We want our experts to work in an open way with an open mind. We want them to come together to think with diversity to create a holistic outcome for patients. We want our experts to understand that they are not just here to provide answers; they are here to contribute and serve as well.

You actually have a hidden KPI (key performance indicator) for that, right?

Yeah, I call it the “zone of discomfort.” In order to do new things, you have to be willing to be incompetent for a while. One way to tell if people are comfortable with discomfort is by measuring the number of real open- ended questions they ask in meetings. The more of those they ask, the more accepting they are of not knowing all the answers. It shows they are looking to learn. When I first became CEO I did an assessment, and 90% of the time, no open-ended questions were being asked in meetings, even with the board. But to really understand different points of view and contribute to a holistic outcome, you have to be vulnerable.

How big of a cultural change was required to make that mindset shift?

Big. Everyone has to be aligned on the purpose, because if you have discrepancies at the executive level, that leaks through to the entire organization. Luckily, we have leaders that have a sense of service and self-awareness and want to grow and buy into our mission.

So is the mission developing new drugs or treating patients?

Both. Our business is built around innovation and developing new drugs. There’s an assumption in pharmaceuticals that discovering new medicines in and of itself is a sufficient purpose, and there’s some truth to that. But for us, we don’t feel we’ve done our job until the patient we have committed to treat can be treated to the best extent possible.

“We don’t feel we’ve done our job until the patient we have committed to treat can be treated to the best extent possible.”

What role has digital played in bringing UCB closer to the patient?

Well, our industry is heavily regulated, of course, and there are issues involved with dealing directly with patients. That said, digital has been a major factor in helping connect patients directly to their overall health environment, which includes pharmaceutical companies. We are able to have more and more interactions and dialogue with patients because of digital. We can connect them to information, expert advice, and other resources to improve care. It goes to the heart of improving the patient experience and creating more patient value.

It also helped get your medicine to patients during the pandemic, right?
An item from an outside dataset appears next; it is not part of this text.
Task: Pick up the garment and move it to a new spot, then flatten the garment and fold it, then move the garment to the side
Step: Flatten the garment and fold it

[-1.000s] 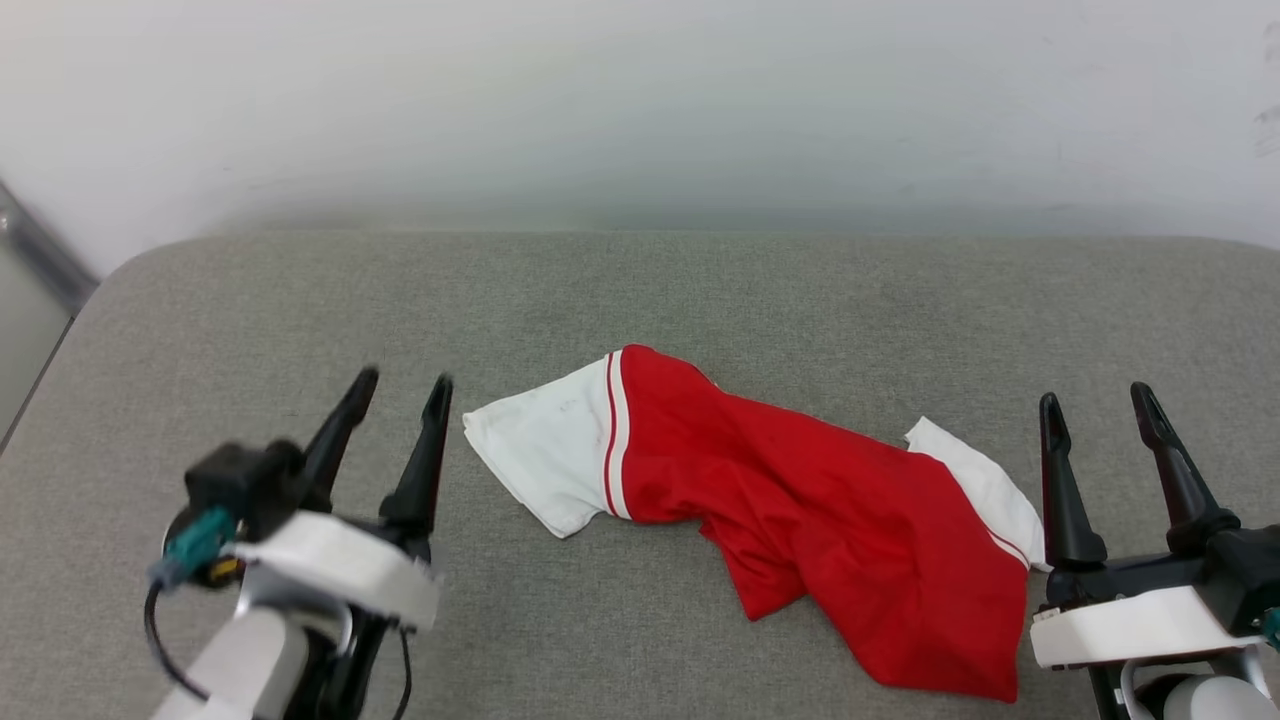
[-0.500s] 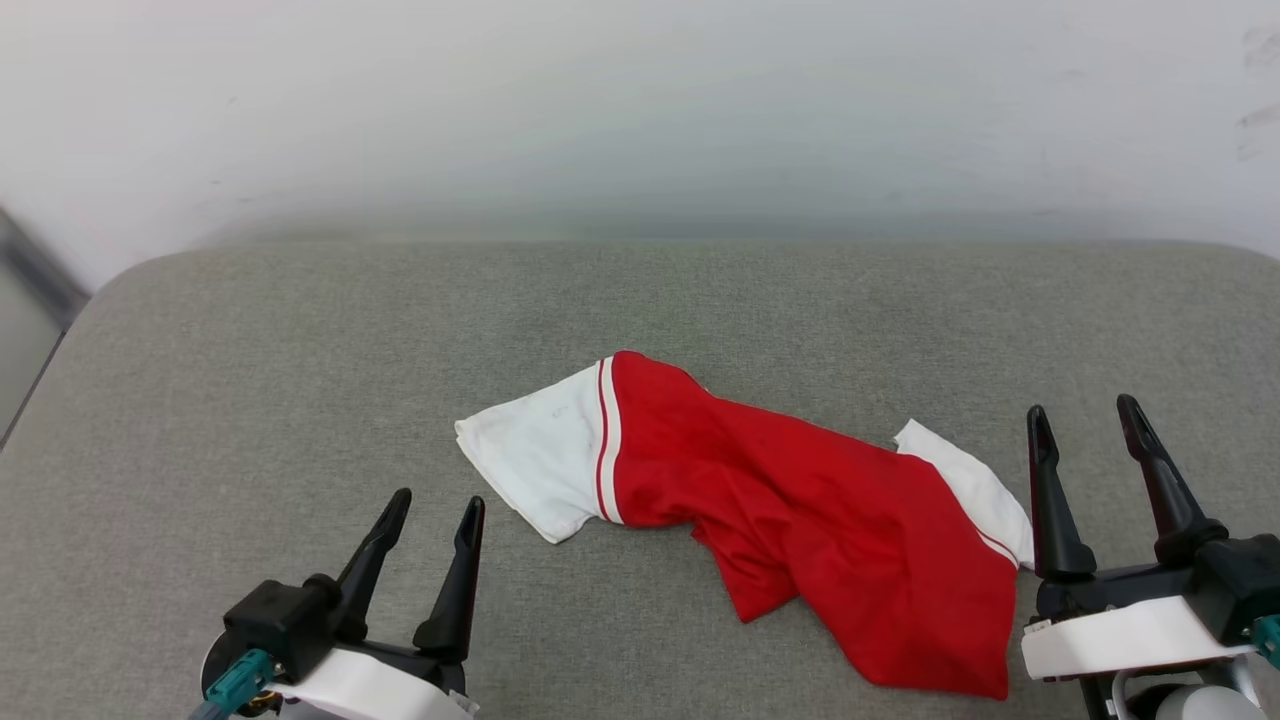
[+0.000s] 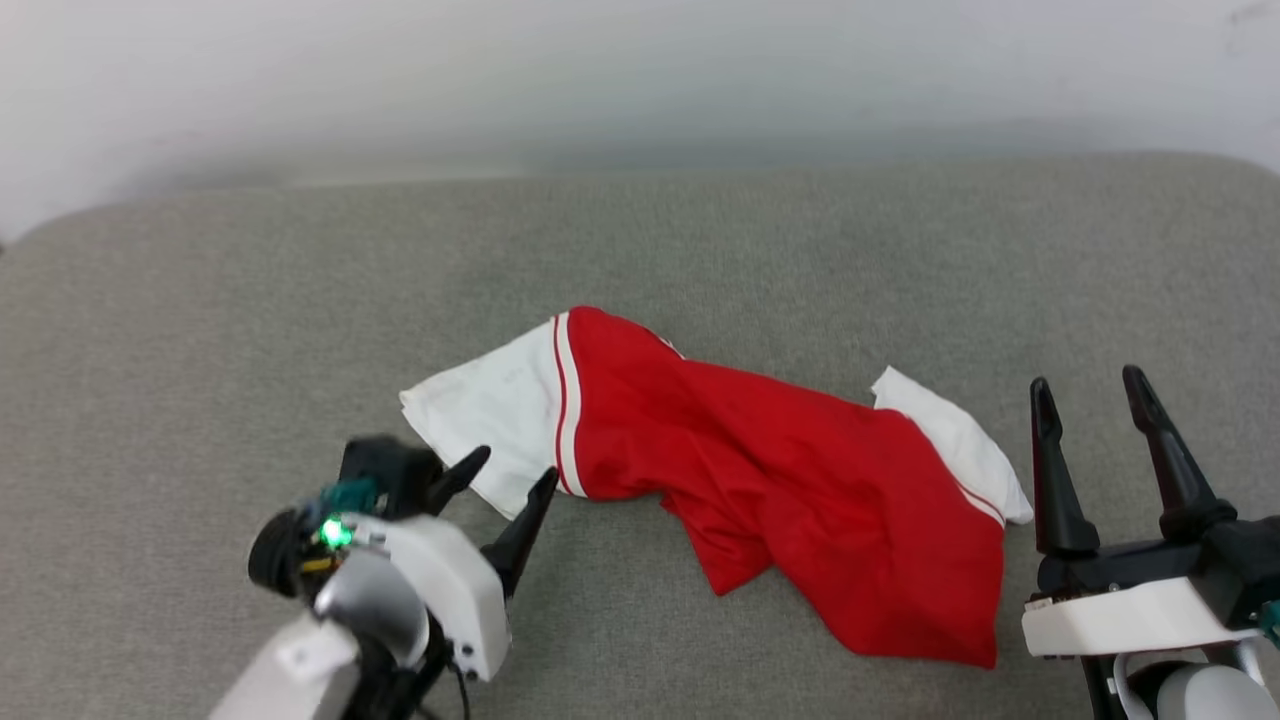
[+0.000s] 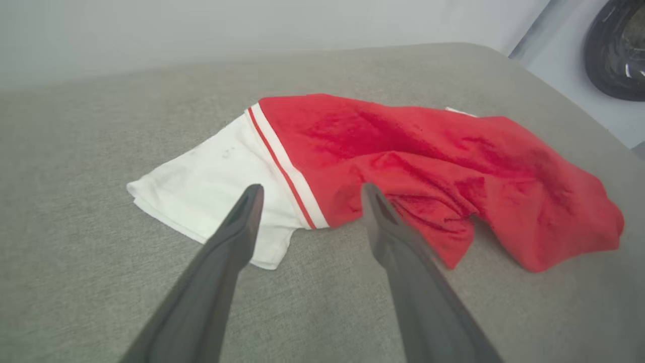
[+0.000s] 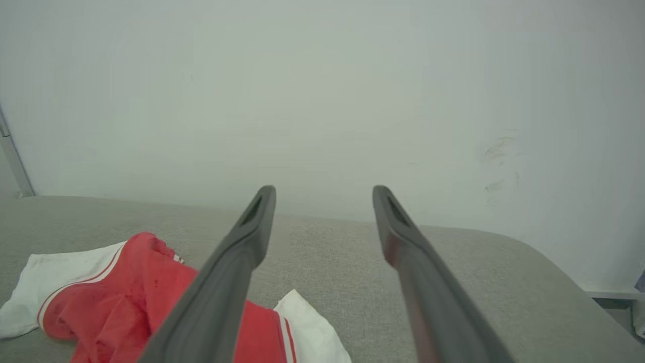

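Our left gripper (image 3: 515, 470) is open, tips at one white sleeve of the shirt (image 3: 780, 480); right gripper (image 3: 1088, 385) open too, near the other sleeve. We see the shirt crumpled mid-cushion (image 3: 200, 330), red w/ striped trim. Left wrist cam adds a dark round thing (image 4: 617, 50) past the cushion's edge.

In the right wrist view the garment (image 5: 116, 287) runs off the bottom edge, partly hidden behind the right gripper (image 5: 323, 190) finger (image 5: 221, 292). A dark round thing (image 4: 617, 50) is cropped at the left wrist view's corner — unidentifiable. Behind the left gripper (image 3: 517, 465), the pale forearm (image 3: 300, 655) is blurred — cut by the head view's bottom edge.
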Tool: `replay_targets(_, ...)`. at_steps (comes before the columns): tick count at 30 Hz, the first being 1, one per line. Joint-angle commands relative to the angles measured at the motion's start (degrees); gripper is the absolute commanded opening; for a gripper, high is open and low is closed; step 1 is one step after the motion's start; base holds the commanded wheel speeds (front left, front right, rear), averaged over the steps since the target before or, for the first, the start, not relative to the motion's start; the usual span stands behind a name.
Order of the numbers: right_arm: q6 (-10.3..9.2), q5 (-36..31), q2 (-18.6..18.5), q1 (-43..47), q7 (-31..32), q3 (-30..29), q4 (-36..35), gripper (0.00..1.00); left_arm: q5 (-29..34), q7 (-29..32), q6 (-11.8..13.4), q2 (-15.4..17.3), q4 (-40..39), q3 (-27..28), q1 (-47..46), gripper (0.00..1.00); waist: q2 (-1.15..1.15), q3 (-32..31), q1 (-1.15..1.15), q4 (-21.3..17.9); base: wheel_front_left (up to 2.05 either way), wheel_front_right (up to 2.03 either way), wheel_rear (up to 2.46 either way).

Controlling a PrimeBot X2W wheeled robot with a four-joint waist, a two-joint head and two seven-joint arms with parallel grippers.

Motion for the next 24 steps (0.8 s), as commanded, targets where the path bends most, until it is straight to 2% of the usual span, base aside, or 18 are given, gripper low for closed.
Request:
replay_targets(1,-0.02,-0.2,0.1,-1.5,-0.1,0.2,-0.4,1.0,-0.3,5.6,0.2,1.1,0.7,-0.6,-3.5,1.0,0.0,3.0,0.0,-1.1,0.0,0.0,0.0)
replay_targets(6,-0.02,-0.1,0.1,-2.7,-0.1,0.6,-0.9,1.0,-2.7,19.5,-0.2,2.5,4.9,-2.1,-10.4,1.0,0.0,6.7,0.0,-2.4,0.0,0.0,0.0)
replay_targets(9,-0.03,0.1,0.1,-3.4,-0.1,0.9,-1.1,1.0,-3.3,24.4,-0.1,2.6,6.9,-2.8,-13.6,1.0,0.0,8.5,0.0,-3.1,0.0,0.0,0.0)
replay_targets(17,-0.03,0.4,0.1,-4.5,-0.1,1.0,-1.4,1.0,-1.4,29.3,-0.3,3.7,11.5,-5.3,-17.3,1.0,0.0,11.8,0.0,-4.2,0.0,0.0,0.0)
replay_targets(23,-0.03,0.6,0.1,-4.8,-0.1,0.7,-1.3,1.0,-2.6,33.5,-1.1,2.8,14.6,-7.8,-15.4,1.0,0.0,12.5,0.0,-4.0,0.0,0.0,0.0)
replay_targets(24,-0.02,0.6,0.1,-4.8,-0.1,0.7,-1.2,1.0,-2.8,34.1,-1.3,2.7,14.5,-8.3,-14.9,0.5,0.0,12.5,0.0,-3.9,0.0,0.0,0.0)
It did. The digital transformation of our supply chain ensured that patients could get their medication through direct delivery so that they didn’t experience an interruption in care during the crisis. We were also able to help the Belgian government with COVID-19 testing by recalibrating some of our diagnostic machines.

What other ways did the structural and cultural changes you’ve made help during the pandemic?

Well, by nature, you’d expect that at least some of our more than 7,500 people would revert to previous behaviors as soon as our workforce moved to fully remote work. But the changes we made required people to be highly connected internally and externally. And since the collaborative relationships were already in place, it made the challenge of remote work less painful.

How has all of this impacted recruitment and retention of talent?

In terms of recruitment, the patient-value model is proving to be an attractive proposition for candidates to join the company. We are seeing an upward trend of more applicants coming from other, bigger pharmaceutical companies.

In terms of retention, my view of success is to develop our talent to the point where they have the skills to get any job they want at any company they want, but they still choose to stay with us. And so far, that’s what they are doing.